** Task statement **
Starting with the line that contains "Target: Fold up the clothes" and ending with the last line of the listing, print each line exactly. Pictures stay out.

[Information supplied]

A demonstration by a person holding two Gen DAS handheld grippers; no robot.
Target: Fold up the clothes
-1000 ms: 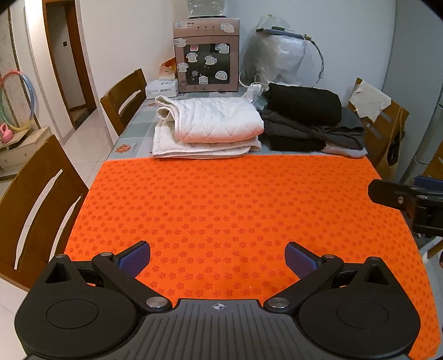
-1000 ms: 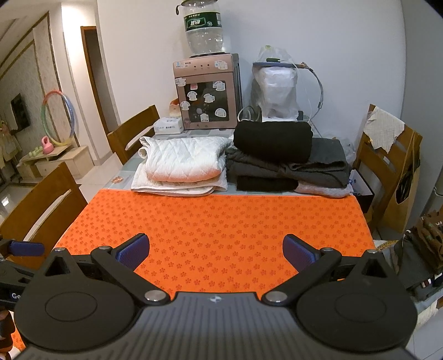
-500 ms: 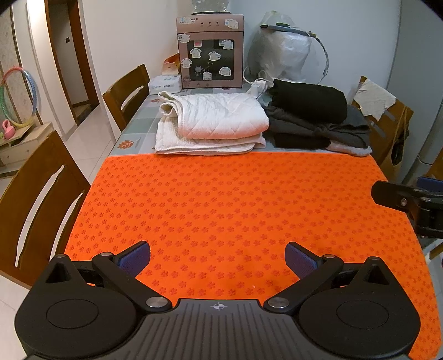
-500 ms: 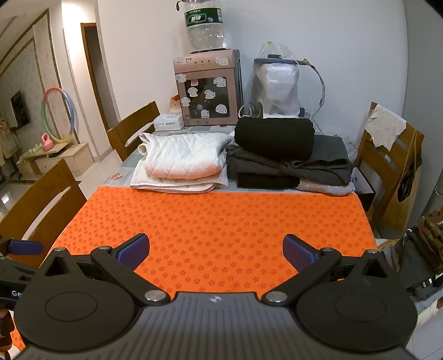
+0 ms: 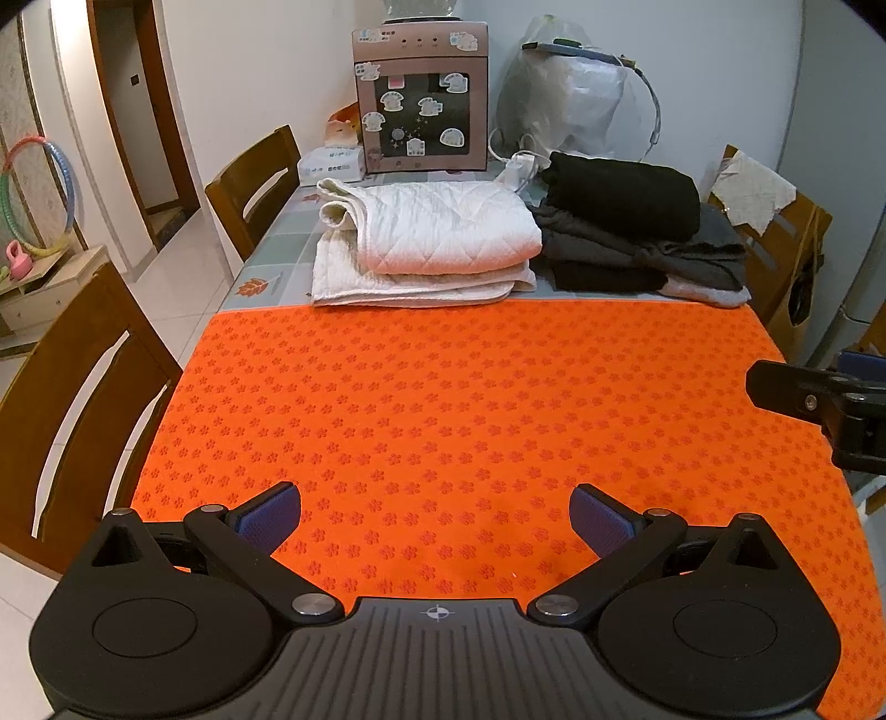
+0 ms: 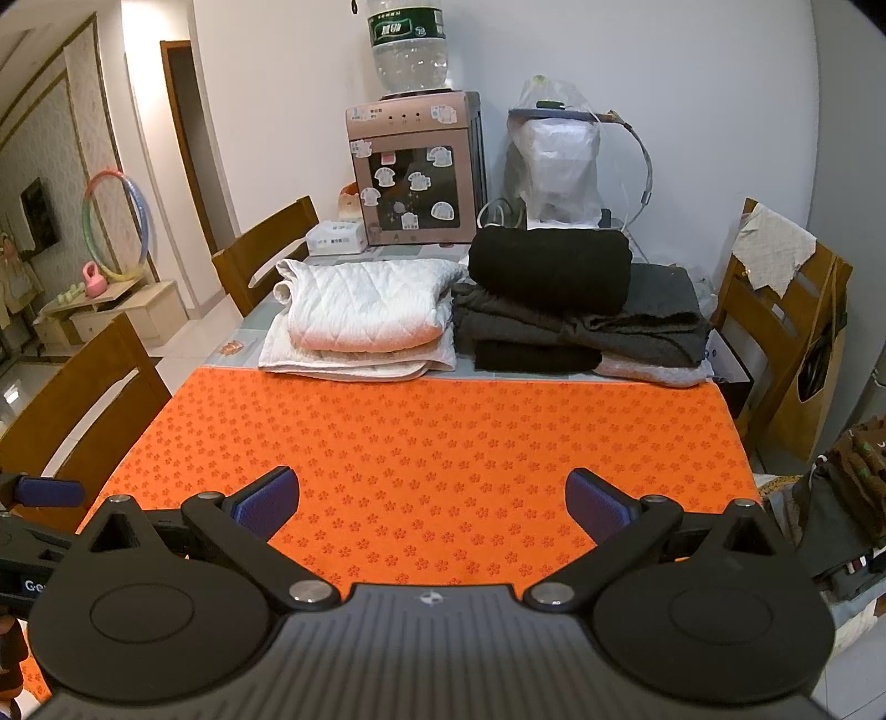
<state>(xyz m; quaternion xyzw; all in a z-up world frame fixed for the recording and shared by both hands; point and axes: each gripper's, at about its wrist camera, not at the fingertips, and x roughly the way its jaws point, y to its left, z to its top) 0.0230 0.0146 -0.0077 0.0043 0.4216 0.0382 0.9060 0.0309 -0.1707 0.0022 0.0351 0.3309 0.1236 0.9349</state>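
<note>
Both grippers, left (image 5: 436, 512) and right (image 6: 432, 498), hover spread wide and empty above the bare orange flower-print mat (image 5: 470, 399). Clothes sit beyond its far edge: white quilted folded piece (image 5: 426, 243), dark folded stack (image 5: 631, 232). Likely between garments; next move calls for fetching one onto the mat.

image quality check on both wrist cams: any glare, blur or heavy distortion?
Left wrist view: sharp, evenly lit; fisheye bends the door frame and vignettes the corners; the left gripper casts only soft shadow on the orange mat.
Right wrist view: equally sharp; the lit hallway wall is slightly blown out; the water bottle shows mild highlights.
</note>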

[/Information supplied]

** Solution for this exercise **
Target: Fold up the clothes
-1000 ms: 
-1000 ms: 
-500 ms: 
-500 ms: 
+0 ms: 
+0 ms: 
<state>(xyz m; quaternion xyzw; all in a z-up world frame fixed for the recording and shared by both hands; point and axes: each gripper's, at about its wrist camera, not at the fingertips, and x roughly the way its jaws point, y to its left, z to its top) 0.0230 0.0146 -0.0077 0.0043 0.4216 0.0382 0.9060 0.0309 -0.1707 0.0022 0.0351 0.3309 0.1236 0.9349</state>
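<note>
Both grippers, left (image 5: 436, 512) and right (image 6: 432, 498), hover spread wide and empty above the bare orange flower-print mat (image 5: 470, 399). Clothes sit beyond its far edge: white quilted folded piece (image 5: 426, 243), dark folded stack (image 5: 631, 232). Likely between garments; next move calls for fetching one onto the mat.

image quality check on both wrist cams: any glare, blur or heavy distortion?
Left wrist view: sharp, evenly lit; fisheye bends the door frame and vignettes the corners; the left gripper casts only soft shadow on the orange mat.
Right wrist view: equally sharp; the lit hallway wall is slightly blown out; the water bottle shows mild highlights.
</note>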

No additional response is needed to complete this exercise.